"Oh no, my dear, he's much more devoted to you," replied Pamela.
"They're such affectionate girls," Lady Grant whispered to Mr. Vibart. "They really do admire each other, and that's so rare in sisters nowadays." Lady Grant always implied by her disapproval of the present that she and all to do with her were survivals of the Golden Age. "And really," she went on in a low voice, "everybody likes them. I know that as a mother I ought not to talk so fondly, but I do believe that they are the most popular girls anywhere."
Mr. Vibart nodded in absent-minded sagacity.
"I never met your uncle, Mr.

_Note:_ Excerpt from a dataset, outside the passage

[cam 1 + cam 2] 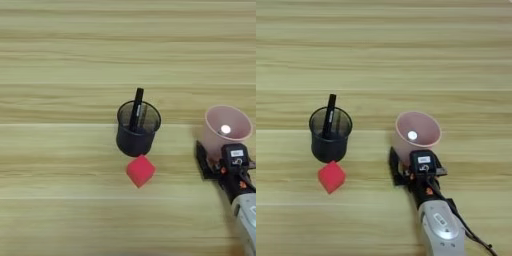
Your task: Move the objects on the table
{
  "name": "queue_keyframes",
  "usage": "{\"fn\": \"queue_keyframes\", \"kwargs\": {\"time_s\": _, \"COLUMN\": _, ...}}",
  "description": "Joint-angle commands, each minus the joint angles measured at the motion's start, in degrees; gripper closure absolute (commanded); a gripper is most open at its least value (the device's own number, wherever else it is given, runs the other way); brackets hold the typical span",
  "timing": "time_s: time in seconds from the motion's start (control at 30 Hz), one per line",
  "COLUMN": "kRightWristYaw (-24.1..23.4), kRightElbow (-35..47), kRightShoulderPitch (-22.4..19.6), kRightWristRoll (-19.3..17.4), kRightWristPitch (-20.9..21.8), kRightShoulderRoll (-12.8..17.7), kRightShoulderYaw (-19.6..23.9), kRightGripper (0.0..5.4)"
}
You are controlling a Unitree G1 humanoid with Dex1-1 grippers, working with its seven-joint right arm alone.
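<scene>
Red foam cube (331, 176) beside mesh pen cup (330, 135)

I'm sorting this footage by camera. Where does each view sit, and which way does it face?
Left eye view: on the robot's head, facing down at the table; the right arm's gripper sits at the right edge, against the pink cup.
Right eye view: same head, reaching further right; more of the silver forearm shows.
Shared: pen cup with its pen, red cube, pink cup, gripper.
</scene>
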State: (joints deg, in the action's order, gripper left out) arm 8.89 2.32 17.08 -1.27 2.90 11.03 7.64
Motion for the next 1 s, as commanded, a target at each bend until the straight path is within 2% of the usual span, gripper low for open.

Vibart," Sir Hector said importantly.
"No, sir, he keeps very much to himself."
"Quite so. Quite so." Sir Hector wanted Vibart to realize that baronets had certain instincts and habits which he, as one of the species, emphasized in his own manner of life. "No, when I get away for a few weeks' rest," he went on, "I like to rest; and as I know that your uncle comes to Spaborough for the same reasons as myself, I haven't disturbed him with a card. A fine name, a fine name! Fourteenth in precedence, I believe? A Jacobean creation? Yes, to be sure." Sir Hector wished that he were a Jacobean creation himself, and he often thought when he saw himself in the glass that he looked like a Jacobean creation. So he did, just as Jacobean furniture in Tottenham Court Road looks very like the real thing.
"My title dies with me," he sighed, "and to me there's always something very sad in the thought of a title's becoming extinct. You, I believe, are the last representative?"
Vibart nodded.
"You ought to marry," said Sir Hector, and though the advice was given by the baronet, it sounded as though it were given by the doctor.
"I certainly must," Vibart agreed lightly. "By the way, you haven't forgotten that to-night's a gala night at the Spa?"